Implantation of a complete intrastromal corneal ring at 2 different stromal depths in keratoconus.

Cornea 2014 Feb;33(2):141-4

Ophthalmology Research Center, Farabi Eye Hospital, Tehran University of Medical Sciences, Tehran, Iran.

Purpose: The aim of this study was to evaluate the clinical outcomes of intrastromal MyoRing (Dioptex, GmbH, Linz, Austria) implantation at 2 different depths of 250 and 300 μm.

Methods: This was a prospective interventional randomized controlled trial, a pilot study. Keratoconic patients with keratometry values between 48 and 52 diopters were randomly divided into 2 groups. A continuous intrastromal corneal ring of the same size was implanted at 2 different stromal depths of 250 μm (group 1) and 300 μm (group 2) using femtosecond laser technology for both groups. Visual and refractive outcomes, keratometry, corneal biomechanical characteristics, and higher order aberrations were compared at the 1-year postoperative follow-up.
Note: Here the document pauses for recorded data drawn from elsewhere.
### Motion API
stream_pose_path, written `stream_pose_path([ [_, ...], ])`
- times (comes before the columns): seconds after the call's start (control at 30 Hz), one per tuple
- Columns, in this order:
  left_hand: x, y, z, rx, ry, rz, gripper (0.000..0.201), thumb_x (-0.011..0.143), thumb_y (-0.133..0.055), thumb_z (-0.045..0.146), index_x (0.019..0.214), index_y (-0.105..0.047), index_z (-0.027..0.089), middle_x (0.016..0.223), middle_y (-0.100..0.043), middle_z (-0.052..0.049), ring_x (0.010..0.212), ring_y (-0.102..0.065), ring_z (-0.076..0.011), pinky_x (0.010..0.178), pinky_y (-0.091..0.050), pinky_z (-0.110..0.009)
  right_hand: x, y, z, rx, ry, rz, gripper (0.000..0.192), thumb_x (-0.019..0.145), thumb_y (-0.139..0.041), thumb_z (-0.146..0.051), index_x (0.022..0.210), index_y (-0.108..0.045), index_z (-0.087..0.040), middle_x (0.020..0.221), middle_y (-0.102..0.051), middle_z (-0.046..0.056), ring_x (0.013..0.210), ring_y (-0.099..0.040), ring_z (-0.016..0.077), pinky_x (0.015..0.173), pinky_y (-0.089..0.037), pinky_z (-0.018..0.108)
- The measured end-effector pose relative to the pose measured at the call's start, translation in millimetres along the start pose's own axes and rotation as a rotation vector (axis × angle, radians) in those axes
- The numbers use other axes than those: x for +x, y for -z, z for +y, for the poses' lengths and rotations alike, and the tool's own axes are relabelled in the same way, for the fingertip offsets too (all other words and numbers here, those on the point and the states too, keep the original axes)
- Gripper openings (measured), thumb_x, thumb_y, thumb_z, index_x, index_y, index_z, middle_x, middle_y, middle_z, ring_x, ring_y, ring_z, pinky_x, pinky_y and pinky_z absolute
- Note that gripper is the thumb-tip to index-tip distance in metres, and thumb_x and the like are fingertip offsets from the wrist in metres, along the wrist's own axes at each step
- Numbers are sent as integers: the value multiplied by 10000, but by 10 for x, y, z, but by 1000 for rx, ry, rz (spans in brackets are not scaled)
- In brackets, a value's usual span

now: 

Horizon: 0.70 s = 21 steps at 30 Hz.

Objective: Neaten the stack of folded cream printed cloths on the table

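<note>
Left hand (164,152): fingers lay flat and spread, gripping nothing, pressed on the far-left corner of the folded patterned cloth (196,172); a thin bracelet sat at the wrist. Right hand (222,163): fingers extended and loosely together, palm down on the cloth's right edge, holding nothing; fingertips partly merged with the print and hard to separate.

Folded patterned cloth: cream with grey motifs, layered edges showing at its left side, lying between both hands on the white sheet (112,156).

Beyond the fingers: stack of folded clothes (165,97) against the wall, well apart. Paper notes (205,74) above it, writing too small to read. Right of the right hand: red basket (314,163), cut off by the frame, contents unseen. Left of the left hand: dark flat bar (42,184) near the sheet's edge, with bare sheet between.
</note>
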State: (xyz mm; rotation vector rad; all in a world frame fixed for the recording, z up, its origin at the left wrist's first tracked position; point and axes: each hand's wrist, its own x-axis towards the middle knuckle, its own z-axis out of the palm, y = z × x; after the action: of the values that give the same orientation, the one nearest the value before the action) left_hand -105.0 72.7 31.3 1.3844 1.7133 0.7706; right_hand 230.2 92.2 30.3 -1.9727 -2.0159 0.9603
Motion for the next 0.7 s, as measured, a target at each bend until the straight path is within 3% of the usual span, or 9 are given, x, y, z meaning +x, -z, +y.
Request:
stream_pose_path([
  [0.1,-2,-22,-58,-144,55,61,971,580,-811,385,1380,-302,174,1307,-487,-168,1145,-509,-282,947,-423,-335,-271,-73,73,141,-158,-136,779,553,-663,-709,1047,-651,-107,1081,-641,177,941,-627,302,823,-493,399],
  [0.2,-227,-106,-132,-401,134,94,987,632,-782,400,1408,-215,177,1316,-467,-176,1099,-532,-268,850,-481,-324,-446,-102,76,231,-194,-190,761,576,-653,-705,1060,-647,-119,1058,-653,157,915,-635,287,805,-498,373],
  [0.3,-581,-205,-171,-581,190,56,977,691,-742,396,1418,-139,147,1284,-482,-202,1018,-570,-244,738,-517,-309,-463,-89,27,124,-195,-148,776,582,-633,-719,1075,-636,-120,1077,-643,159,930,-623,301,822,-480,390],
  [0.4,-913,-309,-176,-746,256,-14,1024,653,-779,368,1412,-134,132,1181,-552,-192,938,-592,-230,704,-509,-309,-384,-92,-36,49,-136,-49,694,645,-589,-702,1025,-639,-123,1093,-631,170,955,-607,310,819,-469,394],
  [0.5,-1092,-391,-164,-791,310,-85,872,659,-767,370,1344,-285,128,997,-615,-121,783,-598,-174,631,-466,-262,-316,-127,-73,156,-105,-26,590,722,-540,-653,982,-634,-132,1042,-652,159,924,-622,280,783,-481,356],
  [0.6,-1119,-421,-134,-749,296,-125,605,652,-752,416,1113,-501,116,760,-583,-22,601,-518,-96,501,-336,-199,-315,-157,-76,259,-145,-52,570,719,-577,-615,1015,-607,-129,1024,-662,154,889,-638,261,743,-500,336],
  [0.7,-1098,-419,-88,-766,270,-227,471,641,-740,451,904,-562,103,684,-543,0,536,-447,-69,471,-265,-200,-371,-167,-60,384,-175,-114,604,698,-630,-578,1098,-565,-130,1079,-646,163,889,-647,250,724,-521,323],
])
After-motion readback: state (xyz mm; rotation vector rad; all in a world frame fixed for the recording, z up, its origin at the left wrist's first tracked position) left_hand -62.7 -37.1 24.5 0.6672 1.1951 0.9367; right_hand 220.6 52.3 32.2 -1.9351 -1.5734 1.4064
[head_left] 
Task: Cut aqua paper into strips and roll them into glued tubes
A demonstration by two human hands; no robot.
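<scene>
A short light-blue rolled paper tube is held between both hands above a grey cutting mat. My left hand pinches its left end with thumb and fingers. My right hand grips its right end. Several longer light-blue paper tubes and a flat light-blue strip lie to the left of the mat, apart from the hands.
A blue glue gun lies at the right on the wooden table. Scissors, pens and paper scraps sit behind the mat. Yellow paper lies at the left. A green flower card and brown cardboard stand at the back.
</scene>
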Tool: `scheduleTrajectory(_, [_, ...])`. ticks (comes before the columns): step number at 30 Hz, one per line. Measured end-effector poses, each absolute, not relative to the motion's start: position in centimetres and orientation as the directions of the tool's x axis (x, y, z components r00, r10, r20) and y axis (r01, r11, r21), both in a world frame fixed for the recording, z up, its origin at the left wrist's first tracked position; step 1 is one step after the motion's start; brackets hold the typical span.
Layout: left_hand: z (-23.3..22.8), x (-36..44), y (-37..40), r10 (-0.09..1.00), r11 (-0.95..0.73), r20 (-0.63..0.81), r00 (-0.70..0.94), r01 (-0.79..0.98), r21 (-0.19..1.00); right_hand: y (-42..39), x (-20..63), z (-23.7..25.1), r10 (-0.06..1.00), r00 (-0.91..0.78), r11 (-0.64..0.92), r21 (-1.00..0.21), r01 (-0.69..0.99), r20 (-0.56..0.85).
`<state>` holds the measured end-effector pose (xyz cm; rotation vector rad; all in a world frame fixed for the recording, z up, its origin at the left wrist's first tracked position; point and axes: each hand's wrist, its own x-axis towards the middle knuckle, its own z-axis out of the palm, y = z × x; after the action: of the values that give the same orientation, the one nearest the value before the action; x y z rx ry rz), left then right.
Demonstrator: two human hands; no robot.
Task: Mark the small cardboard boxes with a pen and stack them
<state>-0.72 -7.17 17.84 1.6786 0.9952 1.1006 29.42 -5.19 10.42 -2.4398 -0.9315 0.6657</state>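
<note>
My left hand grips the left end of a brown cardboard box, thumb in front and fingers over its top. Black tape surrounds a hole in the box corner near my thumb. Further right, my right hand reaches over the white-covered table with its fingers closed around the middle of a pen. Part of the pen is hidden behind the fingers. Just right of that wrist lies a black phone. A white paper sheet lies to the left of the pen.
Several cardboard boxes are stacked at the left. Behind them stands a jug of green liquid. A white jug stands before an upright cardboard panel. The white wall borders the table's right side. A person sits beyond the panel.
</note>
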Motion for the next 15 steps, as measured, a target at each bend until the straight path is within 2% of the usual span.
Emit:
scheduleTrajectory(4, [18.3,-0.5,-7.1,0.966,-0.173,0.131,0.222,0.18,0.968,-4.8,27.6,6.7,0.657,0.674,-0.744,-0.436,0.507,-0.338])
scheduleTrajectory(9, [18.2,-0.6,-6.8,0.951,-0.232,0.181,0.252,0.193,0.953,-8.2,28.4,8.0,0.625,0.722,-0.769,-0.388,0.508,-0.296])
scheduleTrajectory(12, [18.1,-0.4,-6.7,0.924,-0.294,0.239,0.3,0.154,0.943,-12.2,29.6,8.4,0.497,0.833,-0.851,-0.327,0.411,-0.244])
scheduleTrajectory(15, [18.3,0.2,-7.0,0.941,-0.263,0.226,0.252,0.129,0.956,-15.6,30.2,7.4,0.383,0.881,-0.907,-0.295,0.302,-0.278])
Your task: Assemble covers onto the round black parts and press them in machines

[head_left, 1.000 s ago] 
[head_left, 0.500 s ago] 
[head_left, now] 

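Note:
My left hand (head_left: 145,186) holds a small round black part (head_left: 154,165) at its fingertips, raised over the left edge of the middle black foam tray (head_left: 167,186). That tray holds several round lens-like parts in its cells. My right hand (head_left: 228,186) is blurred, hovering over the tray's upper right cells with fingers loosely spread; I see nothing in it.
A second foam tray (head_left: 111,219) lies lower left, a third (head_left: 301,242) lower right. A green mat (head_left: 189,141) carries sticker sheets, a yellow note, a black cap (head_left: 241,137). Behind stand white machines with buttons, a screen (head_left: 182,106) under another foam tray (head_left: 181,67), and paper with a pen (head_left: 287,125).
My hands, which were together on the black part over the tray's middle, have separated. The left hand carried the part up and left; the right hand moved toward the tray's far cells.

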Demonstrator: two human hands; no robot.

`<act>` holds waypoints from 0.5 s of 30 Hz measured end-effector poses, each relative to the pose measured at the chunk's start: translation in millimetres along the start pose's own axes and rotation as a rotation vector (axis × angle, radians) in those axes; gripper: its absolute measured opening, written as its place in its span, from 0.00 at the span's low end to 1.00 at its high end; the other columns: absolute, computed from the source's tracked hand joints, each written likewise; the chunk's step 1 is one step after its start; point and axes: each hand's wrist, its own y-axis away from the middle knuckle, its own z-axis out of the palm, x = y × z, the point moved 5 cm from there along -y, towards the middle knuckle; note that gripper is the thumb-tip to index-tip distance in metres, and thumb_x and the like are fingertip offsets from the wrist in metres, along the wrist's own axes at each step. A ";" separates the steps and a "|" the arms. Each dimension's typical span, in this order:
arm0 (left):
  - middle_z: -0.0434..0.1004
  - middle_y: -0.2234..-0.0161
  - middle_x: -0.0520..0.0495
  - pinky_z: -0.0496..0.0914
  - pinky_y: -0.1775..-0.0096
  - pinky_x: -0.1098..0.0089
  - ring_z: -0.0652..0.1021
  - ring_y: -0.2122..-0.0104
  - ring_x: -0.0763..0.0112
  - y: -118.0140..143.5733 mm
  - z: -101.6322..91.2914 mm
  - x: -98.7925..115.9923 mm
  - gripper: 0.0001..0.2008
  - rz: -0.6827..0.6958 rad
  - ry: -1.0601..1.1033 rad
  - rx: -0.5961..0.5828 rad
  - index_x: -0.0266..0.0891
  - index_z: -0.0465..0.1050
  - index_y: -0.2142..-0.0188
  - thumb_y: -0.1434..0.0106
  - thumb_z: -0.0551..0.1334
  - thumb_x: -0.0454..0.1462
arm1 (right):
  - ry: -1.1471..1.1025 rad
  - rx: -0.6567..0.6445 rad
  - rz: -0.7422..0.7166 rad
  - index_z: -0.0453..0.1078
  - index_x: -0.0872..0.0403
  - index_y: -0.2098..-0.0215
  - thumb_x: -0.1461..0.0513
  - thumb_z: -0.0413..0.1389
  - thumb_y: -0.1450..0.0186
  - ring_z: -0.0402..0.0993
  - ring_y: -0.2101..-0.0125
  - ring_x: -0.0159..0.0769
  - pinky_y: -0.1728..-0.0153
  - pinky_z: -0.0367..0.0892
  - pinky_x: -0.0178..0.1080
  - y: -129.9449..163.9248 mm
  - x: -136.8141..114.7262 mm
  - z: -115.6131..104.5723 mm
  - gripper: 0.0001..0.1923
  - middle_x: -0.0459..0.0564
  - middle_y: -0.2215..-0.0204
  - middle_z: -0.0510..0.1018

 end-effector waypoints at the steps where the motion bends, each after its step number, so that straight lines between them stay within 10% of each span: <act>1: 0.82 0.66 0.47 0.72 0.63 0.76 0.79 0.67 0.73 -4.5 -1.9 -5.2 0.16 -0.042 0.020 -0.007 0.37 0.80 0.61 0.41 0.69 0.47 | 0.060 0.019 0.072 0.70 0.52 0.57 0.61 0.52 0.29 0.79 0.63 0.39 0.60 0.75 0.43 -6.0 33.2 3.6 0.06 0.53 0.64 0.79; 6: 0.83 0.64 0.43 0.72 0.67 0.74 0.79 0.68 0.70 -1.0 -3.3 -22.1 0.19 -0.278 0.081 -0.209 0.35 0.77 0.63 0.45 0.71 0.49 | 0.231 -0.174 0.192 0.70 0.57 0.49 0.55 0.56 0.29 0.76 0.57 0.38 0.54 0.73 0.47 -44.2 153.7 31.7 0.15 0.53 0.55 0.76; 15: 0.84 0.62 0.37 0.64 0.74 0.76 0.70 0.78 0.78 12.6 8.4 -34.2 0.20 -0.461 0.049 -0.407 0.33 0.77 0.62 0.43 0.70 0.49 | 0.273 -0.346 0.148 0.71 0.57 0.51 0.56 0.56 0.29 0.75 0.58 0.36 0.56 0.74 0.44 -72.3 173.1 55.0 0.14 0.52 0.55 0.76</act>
Results: In both groups, uncorrected distance visual acuity significantly improved after MyoRing implantation, whereas neither of these showed any improvement in the corrected distance visual acuity. In addition, the mean central keratometry and spherical and cylindrical refraction reduced significantly in both groups, and spherical aberration increased significantly in both groups. On one hand, coma was reduced almost significantly in both groups, and on the other hand, corneal hysteresis and corneal resistance factor did not change significantly after the operation. None of the patients in both groups had intraoperative or postoperative complications. There were no differences observed in any of the measured variables of the 2 study groups.

Conclusions: An implantation depth of 250 μm has comparable outcomes with the previously applied 300-μm implantation depth. It may be appropriate for selected cases of keratoconus with lower pachymetry.